Commissioners Court approved on Tuesday the transfer of $2 million in county money to the Harris County Sports & Convention Corporation, the county-created entity that runs Reliant Park. Along with a transfer approved in the spring, it means the county is covering $4 million in sports stadium debt payments this year.

Stadium boosters promised that no property tax money would be spent to build the professional football, baseball and basketball venues. County Judge Ed Emmett and Edwin Harrison, the county’s financial services director (interviewed before his indictment on non-job-related charges this week), were quick to say that promise has been kept. The county is transferring hotel room tax revenue to the Sports & Convention Corporation.

Neither Emmett nor Harrison could categorically deny the possibility that lost hotel tax revenue would be backfilled from other sources, including property taxes.

“Commissioners court could decide to do that,” Emmett said, but he added it is far more likely that the loss will be covered by spending cuts.

“It might be $2 million that’s not available for us to spend on tourism development,” he said.

The hotel tax revenue is earmarked for tourism promotion and arts.

Pledge kept

The potential consequences of transferring $4 million from county coffers became evident at the same Commissioners Court meeting at which it was approved.

Dick Raycraft, the county’s budget officer, put the brakes on Commissioner Steve Radack’s proposal to give $75,000 in hotel tax money to arts organizations. Radack spontaneously offered the money after arts administrators on Tuesday made the latest in a months-long string of pleas for the restoration of a funding cut earlier this year.

“We’ll have to check to see how much money we do have,” Raycraft told Radack. He acknowledged the money was budgeted and could be used at Radack’s discretion, but said, “Whether or not the cash is there, that’s another question.”

Asked whether transferring county money to stadium debt is impacting county services, Emmett said, “Not yet.”

Former Tax Assessor-Collector Paul Bettencourt, a longtime critic of public funding for stadiums, said that, technically, the county is keeping to its pledge not to use property-tax money on stadiums, but, “The fact of the matter is that it’s taxpayer money nonetheless.”

The Harris County-Houston Sports Authority carries about $1 billion in debt on the Toyota Center, Minute Maid Park and Reliant Stadium.

Its schedule to pay off bonds on Reliant Park changed about a year ago after MBIA, a firm that insured those bonds, was downgraded by analysts. Investors fled from $117 million in variable-rate bonds, forcing the bank JPMorgan Chase to buy them up, under a contractual obligation with the Sports Authority. JPMorgan then converted the debt into a loan and, per the contract, required payment in five years instead of 23.

‘Nowhere else to go’

That caused the Sports Authority’s debt payments to balloon.

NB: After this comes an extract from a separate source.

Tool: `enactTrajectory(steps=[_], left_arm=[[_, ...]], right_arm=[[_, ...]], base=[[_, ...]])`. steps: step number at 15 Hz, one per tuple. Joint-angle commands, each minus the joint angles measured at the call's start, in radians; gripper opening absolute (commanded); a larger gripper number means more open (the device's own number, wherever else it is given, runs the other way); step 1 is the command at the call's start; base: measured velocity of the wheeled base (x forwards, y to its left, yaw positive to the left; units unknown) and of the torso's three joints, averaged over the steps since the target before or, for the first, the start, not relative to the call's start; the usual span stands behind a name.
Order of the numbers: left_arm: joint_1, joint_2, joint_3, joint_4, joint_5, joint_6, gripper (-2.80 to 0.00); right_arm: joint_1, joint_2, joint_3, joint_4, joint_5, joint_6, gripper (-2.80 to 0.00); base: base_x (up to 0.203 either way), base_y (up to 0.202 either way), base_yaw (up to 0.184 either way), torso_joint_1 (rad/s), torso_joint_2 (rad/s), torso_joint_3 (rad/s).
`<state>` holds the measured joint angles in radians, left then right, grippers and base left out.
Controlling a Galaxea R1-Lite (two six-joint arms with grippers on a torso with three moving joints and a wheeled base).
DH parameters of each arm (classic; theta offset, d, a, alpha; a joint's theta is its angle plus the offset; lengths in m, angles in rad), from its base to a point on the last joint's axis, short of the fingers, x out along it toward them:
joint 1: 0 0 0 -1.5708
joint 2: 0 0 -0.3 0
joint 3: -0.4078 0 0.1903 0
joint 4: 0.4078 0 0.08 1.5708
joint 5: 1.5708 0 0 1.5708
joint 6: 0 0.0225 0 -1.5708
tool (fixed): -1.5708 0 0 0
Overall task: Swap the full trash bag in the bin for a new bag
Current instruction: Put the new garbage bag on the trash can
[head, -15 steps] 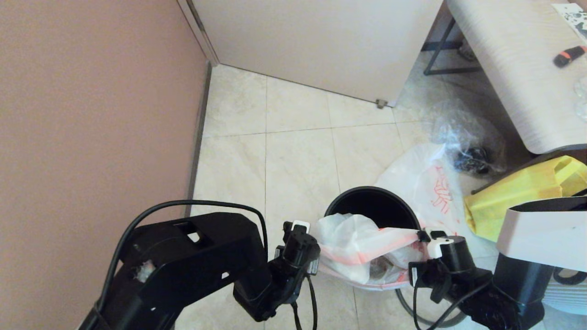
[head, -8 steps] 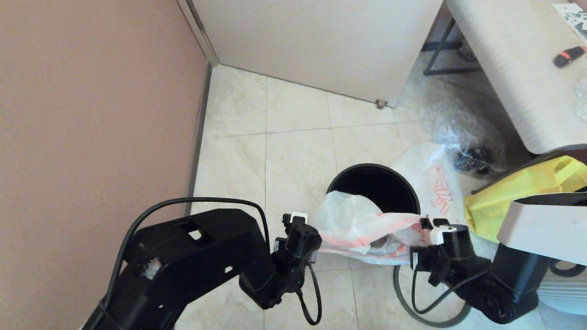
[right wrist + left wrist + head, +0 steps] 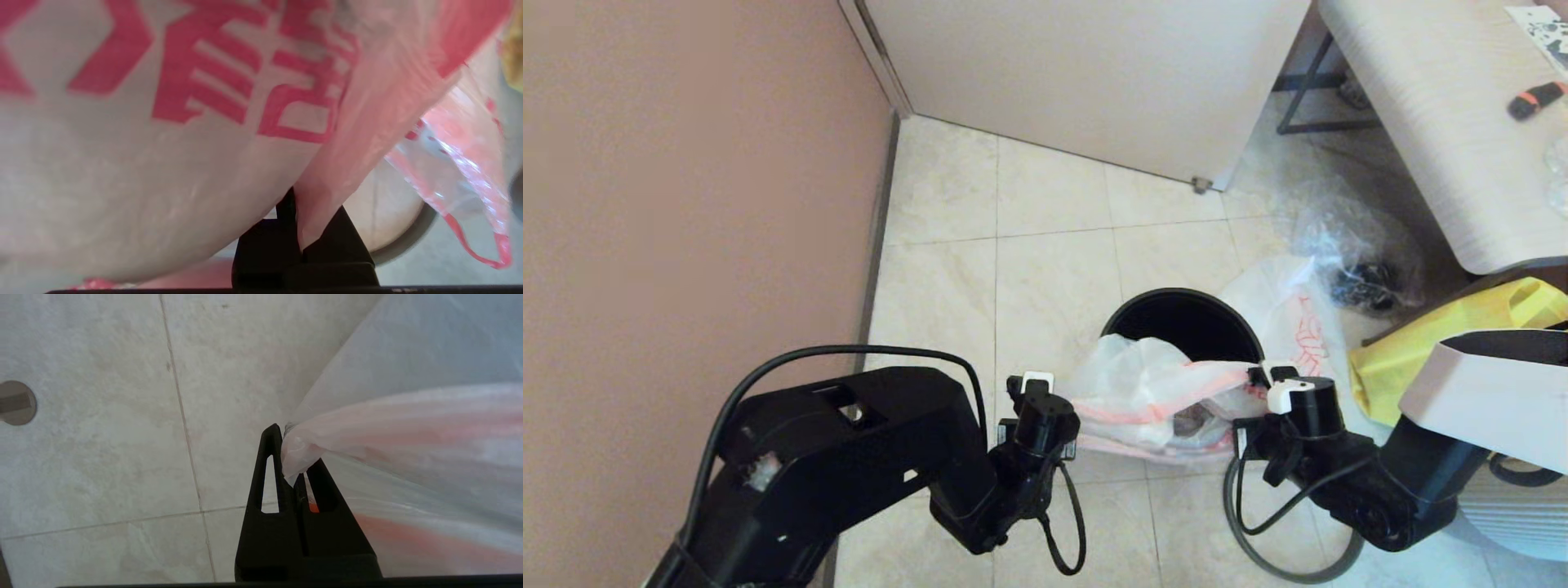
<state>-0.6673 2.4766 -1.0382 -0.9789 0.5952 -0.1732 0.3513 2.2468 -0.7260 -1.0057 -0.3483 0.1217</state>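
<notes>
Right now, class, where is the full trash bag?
In the head view, the full trash bag hangs stretched between the left tool and right tool, over the near rim of the bin.

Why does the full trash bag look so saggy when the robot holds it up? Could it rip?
Probably floppy: the full trash bag droops between the left gripper and right gripper, each pinching thin film. It seems light, since thin plastic carries it. It might tear where the fingers bunch it.
</notes>
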Motion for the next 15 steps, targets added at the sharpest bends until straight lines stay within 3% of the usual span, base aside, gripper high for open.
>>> enactTrajectory(steps=[1, 3, 4, 7, 11, 15], left_arm=[[0.013, -0.012, 0.014, -0.009, 0.003, -0.001, -2.80], [0.011, -0.020, 0.044, -0.010, 0.003, 0.001, -2.80], [0.005, -0.035, 0.062, -0.010, 0.002, 0.000, 0.00], [-0.013, -0.097, 0.136, -0.023, -0.003, 0.002, 0.00], [-0.072, -0.222, 0.321, -0.028, -0.058, -0.005, 0.00], [-0.108, -0.287, 0.412, -0.023, -0.096, -0.061, 0.00]], right_arm=[[0.017, -0.020, -0.002, -0.001, -0.003, 0.001, -2.80], [0.029, -0.041, 0.035, 0.018, -0.013, 0.003, -2.80], [0.033, -0.059, 0.070, 0.017, -0.013, 0.003, 0.00], [0.045, -0.142, 0.164, 0.016, -0.012, 0.003, 0.00], [0.113, -0.259, 0.293, 0.016, -0.012, 0.001, 0.00], [0.126, -0.304, 0.358, 0.015, -0.011, 0.004, 0.00]], base=[[0.000, 0.000, 0.000, 0.000, 0.00, 0.000], [0.000, 0.000, 0.000, 0.000, 0.00, 0.000], [0.000, 0.000, 0.000, 0.000, 0.00, 0.000], [0.000, 0.000, 0.000, 0.000, 0.00, 0.000], [0.000, 0.000, 0.000, 0.000, 0.00, 0.000], [0.000, 0.000, 0.000, 0.000, 0.00, 0.000]])
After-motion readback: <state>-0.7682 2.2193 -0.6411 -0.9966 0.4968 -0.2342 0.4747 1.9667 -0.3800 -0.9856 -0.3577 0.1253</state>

The Sports & Convention Corporation’s agreement with the Authority for the use of Reliant Park includes a clause in which the Corporation pledges to cover $4 million in annual debt payments if the Authority’s revenue from hotel and car- rental taxes and parking fees falls short.

The Sports & Convention Corporation never had to deliver on its nine-year-old pledge until this year. The money comes out of the budget it uses to pay its maintenance and operations bills, prompting the Corporation to ask the county for the money.

“The county, basically, backstops our operations by covering any of our operational deficits or losses that we have,” said Willie Loston, executive director of the Corporation.

Loston said the problem is not a debt crisis so much as a cash-flow problem. While it is difficult to meet the steeper debt payments, he explained, when the accelerated debt payments end in four years, the Authority might be able to start reimbursing the county.

“In the scheme of things, it (the shortfall) is short-term, even though it’s pretty severe,” he said.

Bettencourt said the result is typical of agencies created by governments to finance sports facilities.

“These (sports) government corporations simply have to phone home for cash when they’re short,” he said. “They’ve simply got nowhere else to go.”